[wellylug] Procmail recipie problem
Don Jones
don at morphem.gamma.net.nz
Wed Jun 18 23:03:33 NZST 2003
On Tue, 2003-06-17 at 22:42, Ewen McNeill wrote:
> In message <1055845256.551.26.camel at spleen>, Stephen Judd writes:
> >- I think you might have fallen into the first one. If you come from the
> >DOS world, you are used to thinking of * as a wildcard that matches
> >anything. In standard Unix regexes, * is a quantifier that says "zero or
> >more times". ".*" is what matches anything.
>
> If only it were that simple.
>
> Filename patterns use "*" as a multiple-character wildcard match (anywhere
> in the filename/pathname in Unix/Linux; in the DOS world it used to have
> to be at the end -- but that's changed somewhat more recently).
>
> Regular expressions use "*" to mean "zero or more of the previous thing".
>
> Filename patterns use "?" as a single character wildcard. Regular
> expressions use ".". Regular expressions use "?" to mean "the previous
> thing is optional".
>
> >- Perl has very much extended the core regex syntax
>
> IME, _everything_ has its own extended regex syntax.
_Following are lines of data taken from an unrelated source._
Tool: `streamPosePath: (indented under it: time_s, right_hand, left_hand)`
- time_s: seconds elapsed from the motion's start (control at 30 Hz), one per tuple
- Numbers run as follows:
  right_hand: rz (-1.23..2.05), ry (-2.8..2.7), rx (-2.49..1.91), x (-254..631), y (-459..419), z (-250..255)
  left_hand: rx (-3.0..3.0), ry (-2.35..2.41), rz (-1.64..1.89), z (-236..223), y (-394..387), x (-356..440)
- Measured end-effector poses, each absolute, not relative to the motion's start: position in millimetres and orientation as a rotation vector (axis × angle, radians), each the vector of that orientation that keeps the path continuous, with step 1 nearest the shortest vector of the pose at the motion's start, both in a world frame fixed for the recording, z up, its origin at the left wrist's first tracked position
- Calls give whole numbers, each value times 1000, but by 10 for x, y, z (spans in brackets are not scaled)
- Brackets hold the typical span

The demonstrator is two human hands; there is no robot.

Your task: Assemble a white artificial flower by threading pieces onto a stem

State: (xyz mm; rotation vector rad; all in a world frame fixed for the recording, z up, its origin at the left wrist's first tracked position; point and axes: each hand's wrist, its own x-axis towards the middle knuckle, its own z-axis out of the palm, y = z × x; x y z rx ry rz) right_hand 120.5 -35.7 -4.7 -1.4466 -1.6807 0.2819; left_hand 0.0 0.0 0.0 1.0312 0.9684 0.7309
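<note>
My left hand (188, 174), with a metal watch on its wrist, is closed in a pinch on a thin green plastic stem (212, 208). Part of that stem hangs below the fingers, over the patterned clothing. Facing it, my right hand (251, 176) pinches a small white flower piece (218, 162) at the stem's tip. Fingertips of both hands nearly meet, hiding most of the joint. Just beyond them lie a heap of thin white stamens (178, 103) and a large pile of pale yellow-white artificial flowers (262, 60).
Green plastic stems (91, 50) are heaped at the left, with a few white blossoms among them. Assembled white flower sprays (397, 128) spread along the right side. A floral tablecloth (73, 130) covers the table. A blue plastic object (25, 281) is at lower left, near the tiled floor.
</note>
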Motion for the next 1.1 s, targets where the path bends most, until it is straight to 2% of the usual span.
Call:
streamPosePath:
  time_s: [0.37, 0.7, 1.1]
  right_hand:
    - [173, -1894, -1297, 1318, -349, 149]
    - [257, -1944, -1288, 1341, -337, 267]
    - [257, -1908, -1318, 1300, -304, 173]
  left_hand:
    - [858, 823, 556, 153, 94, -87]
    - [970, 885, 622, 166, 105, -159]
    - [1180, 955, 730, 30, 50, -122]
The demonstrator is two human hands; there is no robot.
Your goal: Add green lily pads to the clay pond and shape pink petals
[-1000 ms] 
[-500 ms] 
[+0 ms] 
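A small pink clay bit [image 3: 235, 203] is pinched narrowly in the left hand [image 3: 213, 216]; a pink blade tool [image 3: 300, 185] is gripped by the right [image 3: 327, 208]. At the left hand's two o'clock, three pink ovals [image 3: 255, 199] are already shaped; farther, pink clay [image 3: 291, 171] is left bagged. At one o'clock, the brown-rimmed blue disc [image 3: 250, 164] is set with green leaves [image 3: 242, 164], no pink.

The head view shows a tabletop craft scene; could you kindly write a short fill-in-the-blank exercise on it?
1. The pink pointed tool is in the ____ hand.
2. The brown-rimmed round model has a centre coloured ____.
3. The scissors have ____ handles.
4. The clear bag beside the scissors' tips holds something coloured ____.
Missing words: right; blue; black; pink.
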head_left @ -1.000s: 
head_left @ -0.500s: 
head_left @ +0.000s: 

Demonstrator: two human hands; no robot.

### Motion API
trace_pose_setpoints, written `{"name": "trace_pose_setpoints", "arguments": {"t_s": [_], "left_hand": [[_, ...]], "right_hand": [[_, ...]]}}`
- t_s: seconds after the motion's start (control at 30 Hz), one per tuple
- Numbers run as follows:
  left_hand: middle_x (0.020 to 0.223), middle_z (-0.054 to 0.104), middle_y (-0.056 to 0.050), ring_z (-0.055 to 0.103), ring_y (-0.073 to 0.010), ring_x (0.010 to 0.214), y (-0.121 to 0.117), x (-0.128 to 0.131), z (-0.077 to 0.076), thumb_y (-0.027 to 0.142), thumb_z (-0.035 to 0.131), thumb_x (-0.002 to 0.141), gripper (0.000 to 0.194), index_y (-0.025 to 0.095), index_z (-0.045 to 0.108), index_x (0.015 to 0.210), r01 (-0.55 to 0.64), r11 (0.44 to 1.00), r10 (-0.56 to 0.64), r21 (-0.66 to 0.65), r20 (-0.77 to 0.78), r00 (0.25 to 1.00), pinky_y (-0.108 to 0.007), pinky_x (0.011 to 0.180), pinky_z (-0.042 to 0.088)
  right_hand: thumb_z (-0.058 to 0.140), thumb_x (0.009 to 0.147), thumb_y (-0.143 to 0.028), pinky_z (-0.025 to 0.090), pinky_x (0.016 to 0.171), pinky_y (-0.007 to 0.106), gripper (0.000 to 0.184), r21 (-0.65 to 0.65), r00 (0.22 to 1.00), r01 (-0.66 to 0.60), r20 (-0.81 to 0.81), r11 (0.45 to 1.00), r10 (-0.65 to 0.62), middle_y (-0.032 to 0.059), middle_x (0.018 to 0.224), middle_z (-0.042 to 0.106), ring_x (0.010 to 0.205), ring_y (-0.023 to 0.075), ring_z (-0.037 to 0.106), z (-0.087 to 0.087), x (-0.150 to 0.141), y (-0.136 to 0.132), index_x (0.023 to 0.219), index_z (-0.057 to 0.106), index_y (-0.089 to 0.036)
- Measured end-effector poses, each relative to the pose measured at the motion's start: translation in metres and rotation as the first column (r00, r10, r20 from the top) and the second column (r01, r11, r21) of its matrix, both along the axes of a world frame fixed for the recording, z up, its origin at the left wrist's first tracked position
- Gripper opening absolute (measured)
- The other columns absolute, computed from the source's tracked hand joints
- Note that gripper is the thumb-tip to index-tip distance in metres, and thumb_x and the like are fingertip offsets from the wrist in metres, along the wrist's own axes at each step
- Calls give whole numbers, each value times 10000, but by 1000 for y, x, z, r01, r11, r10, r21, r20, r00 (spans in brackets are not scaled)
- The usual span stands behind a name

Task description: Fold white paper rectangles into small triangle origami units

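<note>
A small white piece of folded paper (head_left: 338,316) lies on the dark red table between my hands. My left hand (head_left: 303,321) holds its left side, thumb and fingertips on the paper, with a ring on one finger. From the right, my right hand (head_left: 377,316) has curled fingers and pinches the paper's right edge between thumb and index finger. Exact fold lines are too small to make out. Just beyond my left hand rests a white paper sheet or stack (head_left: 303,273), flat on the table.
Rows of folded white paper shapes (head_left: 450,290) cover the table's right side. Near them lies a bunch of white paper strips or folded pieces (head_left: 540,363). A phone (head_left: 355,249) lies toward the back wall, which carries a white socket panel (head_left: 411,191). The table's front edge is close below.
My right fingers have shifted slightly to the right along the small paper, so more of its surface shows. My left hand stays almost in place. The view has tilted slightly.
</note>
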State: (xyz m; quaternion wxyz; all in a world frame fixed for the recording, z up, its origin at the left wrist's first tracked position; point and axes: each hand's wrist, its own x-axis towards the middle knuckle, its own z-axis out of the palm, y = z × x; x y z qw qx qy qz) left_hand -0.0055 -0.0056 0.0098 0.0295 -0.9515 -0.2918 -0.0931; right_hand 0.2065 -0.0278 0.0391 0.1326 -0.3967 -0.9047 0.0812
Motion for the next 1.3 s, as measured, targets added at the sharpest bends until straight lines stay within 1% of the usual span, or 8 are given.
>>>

If you're
> particularly lucky some of these extensions happen to be the same as
> other extensions you've come across, but sometimes they're gratitiously
> different.
I agree, vim has its own style which is a bit annoying, heres a page
with a few of the differences:
http://www.greenend.org.uk/rjk/2002/06/regexp.html
The best book on the subject is the oreilly owl book "Mastering Regular
Expressions":
http://www.oreilly.com/catalog/regex/
but any perl/python/[your language here] book should cover it (Learning
perl has 3 chapters on regexes).
Personally I find perl regexes the most powerful.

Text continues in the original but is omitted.